A ban on lobbying public office holders because of political activity is an ex post facto limitation on the freedom of assembly to join like-minded individuals in a campaign; on the freedom of speech to campaign to share political ideas; and on the democratic right to participate in an election, in the way the Supreme Court of Canada describes, in Figueroa v. R, as the ability to “meaningfully participate” in the democratic process.
I need you, as elected officials, to remember what your volunteers do. They drive people to the polls when they can't get there themselves. They remind people when and where to vote. They make sure electors are registered and help those who aren't registered get on the rolls. They scrutinize the vote count and ensure the democratic will of electors is not usurped. In short, they support, protect and defend our democracy. Why on earth would we want to dissuade a single Canadian from doing that? Even if the proposed code's ban is only for one year, that is still an ex post facto limitation on those rights.
The only judicial instruction about unacceptable political activities is the organization of a fundraiser by a registrant for a person who is the target of their lobbying. A bright-line test is where tens of thousands of dollars may be at issue, and the successful re-election of a candidate could turn on raising that capital. It was our friends at Democracy Watch who filed this suit, so many years ago. There is no evidence to suggest that routine political activities, regardless of their proximity to the candidate, rise to that level or anything proximate to it.
Can a reasonable person, with or without knowledge of the regulatory process, honestly believe the act of canvassing on behalf of a political candidate is so significant as to create a tension between a public office holder's obligation to a volunteer and their duties to their office? You are elected officials. I will allow you to use your own judgment as to what will or will not influence you. I don't think there are many reasonable people who think that door knocking will create this tension.
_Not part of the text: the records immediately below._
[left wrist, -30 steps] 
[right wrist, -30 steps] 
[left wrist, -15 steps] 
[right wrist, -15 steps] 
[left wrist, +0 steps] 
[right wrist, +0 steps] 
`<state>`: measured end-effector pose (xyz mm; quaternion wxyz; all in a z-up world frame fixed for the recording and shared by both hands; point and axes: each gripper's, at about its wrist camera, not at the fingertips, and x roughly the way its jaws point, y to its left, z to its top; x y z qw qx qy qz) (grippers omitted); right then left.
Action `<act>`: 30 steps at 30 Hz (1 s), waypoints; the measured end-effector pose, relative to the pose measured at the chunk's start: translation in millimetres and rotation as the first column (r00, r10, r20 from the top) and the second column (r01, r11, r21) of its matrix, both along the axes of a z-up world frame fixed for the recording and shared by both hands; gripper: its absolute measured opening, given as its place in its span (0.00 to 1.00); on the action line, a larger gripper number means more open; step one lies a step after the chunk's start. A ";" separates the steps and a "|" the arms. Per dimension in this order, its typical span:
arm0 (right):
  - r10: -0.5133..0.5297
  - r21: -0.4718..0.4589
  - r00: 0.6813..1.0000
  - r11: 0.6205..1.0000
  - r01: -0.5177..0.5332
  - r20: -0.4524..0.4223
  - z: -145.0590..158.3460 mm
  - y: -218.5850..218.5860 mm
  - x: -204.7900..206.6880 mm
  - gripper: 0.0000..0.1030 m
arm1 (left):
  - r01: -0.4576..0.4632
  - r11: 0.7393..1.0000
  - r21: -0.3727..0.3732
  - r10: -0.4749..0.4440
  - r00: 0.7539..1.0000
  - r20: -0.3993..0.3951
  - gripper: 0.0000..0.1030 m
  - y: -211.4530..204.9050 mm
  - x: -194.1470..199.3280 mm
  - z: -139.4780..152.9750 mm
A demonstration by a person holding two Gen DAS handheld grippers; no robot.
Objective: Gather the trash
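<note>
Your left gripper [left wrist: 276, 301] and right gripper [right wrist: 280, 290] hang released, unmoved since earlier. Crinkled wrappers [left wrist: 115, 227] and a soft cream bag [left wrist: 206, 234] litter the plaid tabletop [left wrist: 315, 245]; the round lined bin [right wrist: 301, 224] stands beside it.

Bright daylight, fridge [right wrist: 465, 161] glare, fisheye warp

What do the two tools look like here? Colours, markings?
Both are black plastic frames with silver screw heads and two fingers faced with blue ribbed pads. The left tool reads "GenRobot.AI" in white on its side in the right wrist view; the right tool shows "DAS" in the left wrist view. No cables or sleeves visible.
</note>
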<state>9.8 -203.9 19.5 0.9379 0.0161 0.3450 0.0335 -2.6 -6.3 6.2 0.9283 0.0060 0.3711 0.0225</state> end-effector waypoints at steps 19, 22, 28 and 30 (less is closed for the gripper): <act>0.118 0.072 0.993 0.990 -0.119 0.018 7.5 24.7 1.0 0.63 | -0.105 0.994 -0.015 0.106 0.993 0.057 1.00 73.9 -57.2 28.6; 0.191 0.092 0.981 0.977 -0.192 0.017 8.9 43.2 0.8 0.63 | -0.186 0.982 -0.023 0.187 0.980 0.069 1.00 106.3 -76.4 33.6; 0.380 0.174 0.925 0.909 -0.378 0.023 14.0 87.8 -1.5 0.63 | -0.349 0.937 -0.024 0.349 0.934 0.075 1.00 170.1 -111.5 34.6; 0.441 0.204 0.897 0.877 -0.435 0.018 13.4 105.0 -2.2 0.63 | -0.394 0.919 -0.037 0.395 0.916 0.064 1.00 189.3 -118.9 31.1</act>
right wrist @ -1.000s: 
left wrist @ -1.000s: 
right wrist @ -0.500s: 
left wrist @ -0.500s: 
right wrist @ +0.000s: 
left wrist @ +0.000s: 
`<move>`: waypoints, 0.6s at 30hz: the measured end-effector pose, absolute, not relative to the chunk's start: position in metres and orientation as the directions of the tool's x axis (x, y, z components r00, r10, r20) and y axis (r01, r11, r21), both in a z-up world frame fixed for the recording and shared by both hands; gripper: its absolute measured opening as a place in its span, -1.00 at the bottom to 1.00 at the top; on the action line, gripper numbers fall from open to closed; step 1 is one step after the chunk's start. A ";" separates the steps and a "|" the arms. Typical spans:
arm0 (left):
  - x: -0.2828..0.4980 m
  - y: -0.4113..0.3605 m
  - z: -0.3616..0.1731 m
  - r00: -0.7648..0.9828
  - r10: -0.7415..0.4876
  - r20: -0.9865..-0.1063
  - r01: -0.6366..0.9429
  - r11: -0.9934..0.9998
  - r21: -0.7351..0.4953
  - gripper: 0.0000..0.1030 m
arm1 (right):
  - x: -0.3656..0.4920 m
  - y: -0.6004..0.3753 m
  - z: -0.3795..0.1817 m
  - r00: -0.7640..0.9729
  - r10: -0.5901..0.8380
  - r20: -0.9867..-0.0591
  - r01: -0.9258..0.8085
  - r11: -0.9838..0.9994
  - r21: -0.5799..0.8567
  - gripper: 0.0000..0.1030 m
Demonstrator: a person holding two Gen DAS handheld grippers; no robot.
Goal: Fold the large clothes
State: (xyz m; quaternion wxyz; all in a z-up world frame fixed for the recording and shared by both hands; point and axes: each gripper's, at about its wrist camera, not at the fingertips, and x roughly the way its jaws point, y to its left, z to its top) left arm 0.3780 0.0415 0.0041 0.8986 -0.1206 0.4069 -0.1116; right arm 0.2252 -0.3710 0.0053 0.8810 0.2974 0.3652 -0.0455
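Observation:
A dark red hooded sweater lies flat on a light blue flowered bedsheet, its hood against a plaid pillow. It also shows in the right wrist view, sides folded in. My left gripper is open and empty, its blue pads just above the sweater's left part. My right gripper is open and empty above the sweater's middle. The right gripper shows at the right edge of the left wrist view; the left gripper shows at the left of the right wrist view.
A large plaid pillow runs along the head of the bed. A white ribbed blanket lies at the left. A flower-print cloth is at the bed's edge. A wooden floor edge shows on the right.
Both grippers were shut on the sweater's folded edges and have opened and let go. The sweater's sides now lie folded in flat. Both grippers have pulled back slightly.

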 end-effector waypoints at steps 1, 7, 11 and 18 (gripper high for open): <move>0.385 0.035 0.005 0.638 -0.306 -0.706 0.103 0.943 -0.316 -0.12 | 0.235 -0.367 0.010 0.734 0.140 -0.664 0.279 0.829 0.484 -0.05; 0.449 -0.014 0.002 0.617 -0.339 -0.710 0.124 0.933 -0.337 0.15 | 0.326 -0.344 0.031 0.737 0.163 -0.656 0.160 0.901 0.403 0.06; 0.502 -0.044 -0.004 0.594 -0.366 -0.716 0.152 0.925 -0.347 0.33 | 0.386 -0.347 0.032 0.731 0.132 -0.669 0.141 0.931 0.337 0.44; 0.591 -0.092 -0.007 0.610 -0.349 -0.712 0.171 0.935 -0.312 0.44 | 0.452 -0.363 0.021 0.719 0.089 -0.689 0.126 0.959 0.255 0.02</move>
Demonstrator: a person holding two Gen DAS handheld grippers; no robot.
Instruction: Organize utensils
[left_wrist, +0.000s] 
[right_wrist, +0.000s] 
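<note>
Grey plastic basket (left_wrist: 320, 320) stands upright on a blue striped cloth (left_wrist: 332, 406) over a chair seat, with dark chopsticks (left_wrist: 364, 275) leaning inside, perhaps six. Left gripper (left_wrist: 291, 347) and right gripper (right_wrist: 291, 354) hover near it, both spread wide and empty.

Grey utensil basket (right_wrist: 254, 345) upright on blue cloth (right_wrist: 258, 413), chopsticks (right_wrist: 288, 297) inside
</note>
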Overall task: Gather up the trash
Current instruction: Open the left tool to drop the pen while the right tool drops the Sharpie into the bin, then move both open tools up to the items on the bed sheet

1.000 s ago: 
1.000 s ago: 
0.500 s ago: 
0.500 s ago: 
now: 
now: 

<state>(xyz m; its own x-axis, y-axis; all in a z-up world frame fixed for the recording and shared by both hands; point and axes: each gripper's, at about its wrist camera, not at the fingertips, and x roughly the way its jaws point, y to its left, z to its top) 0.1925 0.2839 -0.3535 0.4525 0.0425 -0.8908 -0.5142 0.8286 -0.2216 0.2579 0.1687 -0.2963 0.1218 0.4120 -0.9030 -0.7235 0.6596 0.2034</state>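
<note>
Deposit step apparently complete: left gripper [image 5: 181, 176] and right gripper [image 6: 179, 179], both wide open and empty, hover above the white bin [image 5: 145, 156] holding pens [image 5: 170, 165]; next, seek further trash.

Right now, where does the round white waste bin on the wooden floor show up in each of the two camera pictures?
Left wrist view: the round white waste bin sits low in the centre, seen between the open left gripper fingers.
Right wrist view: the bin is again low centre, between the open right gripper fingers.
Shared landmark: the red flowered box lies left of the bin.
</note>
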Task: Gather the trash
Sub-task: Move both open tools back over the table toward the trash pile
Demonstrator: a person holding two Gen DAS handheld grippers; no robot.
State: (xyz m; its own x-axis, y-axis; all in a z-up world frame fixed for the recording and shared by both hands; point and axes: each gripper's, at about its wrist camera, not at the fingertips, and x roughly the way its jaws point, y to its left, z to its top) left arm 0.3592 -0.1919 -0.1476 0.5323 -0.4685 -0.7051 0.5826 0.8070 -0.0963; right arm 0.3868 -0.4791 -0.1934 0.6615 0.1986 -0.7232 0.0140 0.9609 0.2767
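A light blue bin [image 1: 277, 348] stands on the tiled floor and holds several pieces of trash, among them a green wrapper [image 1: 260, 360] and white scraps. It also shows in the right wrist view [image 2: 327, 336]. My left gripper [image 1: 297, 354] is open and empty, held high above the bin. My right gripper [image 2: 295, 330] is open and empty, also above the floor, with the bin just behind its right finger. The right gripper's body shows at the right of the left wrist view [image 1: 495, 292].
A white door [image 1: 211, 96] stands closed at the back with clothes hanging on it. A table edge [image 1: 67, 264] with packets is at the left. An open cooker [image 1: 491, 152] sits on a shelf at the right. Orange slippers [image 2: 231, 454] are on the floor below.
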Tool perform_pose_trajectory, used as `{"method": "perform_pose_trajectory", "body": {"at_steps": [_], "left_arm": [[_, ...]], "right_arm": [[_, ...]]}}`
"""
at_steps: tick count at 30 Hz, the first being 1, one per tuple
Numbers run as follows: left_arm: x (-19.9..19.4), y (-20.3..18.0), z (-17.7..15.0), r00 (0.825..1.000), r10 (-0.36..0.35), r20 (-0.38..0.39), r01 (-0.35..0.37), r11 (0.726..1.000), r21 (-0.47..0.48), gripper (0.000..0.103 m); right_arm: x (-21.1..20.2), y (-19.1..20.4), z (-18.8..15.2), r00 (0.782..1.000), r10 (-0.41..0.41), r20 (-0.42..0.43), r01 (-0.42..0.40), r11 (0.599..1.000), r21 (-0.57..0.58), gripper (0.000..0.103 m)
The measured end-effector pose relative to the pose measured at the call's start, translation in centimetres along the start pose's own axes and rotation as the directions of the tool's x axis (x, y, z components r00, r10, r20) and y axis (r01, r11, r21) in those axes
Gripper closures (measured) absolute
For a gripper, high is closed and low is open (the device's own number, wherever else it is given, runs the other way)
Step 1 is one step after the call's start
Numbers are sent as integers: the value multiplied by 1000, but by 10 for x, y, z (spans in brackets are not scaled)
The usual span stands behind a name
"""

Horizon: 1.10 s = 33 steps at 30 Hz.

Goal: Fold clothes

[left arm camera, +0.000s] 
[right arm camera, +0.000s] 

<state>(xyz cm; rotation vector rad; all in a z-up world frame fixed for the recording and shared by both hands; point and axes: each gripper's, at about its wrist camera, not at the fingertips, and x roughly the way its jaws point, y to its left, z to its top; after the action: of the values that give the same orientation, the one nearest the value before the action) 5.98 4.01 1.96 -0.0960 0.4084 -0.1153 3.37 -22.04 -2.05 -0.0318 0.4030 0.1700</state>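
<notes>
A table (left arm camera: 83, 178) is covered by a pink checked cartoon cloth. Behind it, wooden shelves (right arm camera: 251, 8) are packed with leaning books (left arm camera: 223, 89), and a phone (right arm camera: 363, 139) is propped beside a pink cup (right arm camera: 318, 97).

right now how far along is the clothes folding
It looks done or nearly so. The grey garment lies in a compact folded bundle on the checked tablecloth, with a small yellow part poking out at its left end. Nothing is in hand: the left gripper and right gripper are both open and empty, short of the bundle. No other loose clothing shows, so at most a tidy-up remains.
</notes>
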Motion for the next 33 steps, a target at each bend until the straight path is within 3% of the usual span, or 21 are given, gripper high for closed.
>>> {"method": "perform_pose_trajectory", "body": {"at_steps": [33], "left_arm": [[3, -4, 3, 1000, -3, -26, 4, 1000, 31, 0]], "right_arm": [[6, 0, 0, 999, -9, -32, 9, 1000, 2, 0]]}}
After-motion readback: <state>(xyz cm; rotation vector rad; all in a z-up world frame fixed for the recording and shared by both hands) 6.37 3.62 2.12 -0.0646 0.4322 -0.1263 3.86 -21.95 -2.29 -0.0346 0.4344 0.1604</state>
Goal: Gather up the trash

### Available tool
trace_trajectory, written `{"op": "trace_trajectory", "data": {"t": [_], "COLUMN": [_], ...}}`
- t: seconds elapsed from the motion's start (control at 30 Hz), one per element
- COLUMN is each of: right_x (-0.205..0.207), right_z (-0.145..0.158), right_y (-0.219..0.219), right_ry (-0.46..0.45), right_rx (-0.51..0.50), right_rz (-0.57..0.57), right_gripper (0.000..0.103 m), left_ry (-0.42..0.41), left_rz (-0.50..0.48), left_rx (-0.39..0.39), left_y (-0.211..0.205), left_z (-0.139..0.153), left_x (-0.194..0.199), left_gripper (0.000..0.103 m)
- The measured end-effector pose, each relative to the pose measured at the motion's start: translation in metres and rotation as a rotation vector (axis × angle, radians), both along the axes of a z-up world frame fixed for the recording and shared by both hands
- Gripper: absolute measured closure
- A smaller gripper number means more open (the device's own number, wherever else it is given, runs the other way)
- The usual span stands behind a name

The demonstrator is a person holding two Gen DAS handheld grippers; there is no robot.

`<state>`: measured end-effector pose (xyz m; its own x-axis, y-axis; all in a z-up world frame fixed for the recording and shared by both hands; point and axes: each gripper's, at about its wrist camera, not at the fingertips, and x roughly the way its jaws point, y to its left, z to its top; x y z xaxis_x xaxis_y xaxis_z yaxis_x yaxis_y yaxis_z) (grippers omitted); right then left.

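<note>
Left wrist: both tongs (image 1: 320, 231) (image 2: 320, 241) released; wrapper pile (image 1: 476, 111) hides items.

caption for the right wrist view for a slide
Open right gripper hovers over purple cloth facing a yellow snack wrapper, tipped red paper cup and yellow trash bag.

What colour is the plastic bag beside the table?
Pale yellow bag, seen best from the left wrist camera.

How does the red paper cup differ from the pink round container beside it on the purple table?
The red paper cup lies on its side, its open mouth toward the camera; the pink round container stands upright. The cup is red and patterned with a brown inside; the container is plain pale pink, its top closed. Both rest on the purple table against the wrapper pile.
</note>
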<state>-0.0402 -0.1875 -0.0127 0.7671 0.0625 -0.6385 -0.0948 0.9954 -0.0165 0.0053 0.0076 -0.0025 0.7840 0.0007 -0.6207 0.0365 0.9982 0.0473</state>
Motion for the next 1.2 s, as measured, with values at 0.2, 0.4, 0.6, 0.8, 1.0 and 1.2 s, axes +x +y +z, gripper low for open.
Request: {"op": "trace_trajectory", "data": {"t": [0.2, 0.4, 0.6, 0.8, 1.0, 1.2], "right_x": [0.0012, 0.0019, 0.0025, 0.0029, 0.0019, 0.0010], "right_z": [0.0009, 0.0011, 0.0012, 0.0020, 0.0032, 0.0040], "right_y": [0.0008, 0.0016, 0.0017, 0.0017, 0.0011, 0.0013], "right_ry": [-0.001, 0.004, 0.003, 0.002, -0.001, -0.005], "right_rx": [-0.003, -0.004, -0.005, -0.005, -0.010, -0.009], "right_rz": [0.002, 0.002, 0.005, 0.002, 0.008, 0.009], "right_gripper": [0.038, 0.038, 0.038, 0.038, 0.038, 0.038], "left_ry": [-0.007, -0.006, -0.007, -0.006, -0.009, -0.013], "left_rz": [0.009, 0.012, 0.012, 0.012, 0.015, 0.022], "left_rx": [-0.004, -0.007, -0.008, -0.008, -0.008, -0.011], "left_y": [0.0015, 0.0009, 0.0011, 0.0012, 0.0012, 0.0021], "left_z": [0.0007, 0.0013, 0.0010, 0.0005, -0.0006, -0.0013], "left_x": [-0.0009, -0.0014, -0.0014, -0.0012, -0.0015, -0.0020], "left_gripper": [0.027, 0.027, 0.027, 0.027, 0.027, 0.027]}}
It is worth noting the proposed code specifically carves out individual contributions within the prescribed limits of the Canada Elections Act. It's $1,650 per year, versus a registrant not being allowed to provide refreshments of $40 twice in the course of a year. One of those two things is prohibited by the code. It's the smaller number.
Is it because Parliament set those limits? Is it because they are reasonable limits in a free and democratic society? When Parliament considers those changes, the tone of the constitutional discussion is different. If Parliament wants to limit the activities of electors, then Parliament will be accountable to them.
In conclusion, I want members of this committee to ask themselves this question: Do you honestly believe the people who gave up their time to support your election should be precluded from communicating with you on public policy issues? From the preamble of the act, I offer you two pillars upon which it is based: A system for the registration of paid lobbyists should not impede free and open access to government, and free and open access to government is an important matter of public interest. Telling an elector they can't communicate with someone flies in the face of those provisions.
I would welcome any questions you have.